### BRIEF
What you return should be the full listing, copied exactly and stripped of its pictures.

### SUPPLIED INFORMATION
******************************
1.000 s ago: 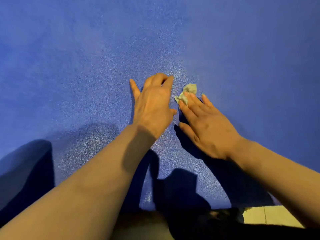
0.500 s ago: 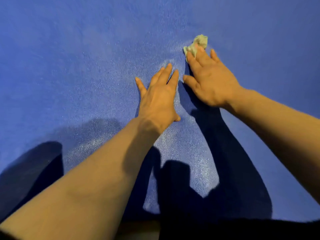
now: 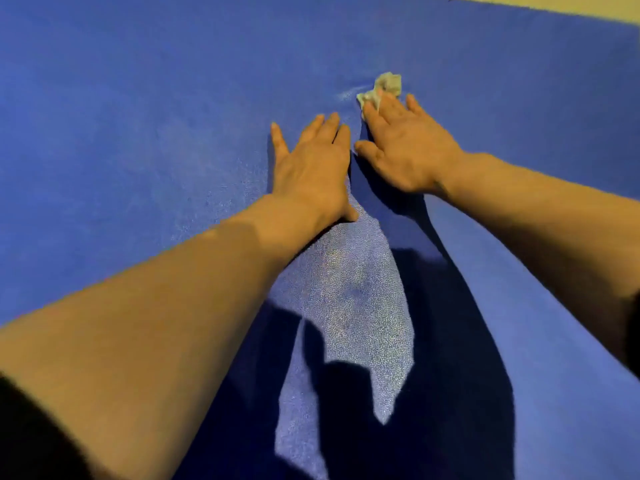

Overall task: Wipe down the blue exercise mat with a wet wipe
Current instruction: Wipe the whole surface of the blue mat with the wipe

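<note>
The blue exercise mat fills almost the whole head view. My left hand lies flat on it near the middle, fingers straight and pointing away from me. Just to its right, my right hand presses a crumpled pale wet wipe onto the mat with straight fingers. Most of the wipe sticks out beyond my fingertips. A shiny damp streak runs down the mat between my forearms.
A strip of pale floor shows beyond the mat's far edge at the top right. Dark shadows of my arms and body fall across the lower mat.
My right hand pushed the wipe away from me up the mat, from beside the left hand's fingertips to well beyond them. The left hand stayed flat; the mat's far edge came into view.
</note>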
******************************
### EXPECTED ANSWER
1.000 s ago: 
0.500 s ago: 
now: 

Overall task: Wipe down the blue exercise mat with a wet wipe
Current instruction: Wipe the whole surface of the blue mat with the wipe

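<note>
The blue exercise mat fills almost the whole head view. My left hand lies flat on it near the middle, fingers straight and pointing away from me. Just to its right, my right hand presses a crumpled pale wet wipe onto the mat with straight fingers. Most of the wipe sticks out beyond my fingertips. A shiny damp streak runs down the mat between my forearms.
A strip of pale floor shows beyond the mat's far edge at the top right. Dark shadows of my arms and body fall across the lower mat.
My right hand pushed the wipe away from me up the mat, from beside the left hand's fingertips to well beyond them. The left hand stayed flat; the mat's far edge came into view.
</note>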

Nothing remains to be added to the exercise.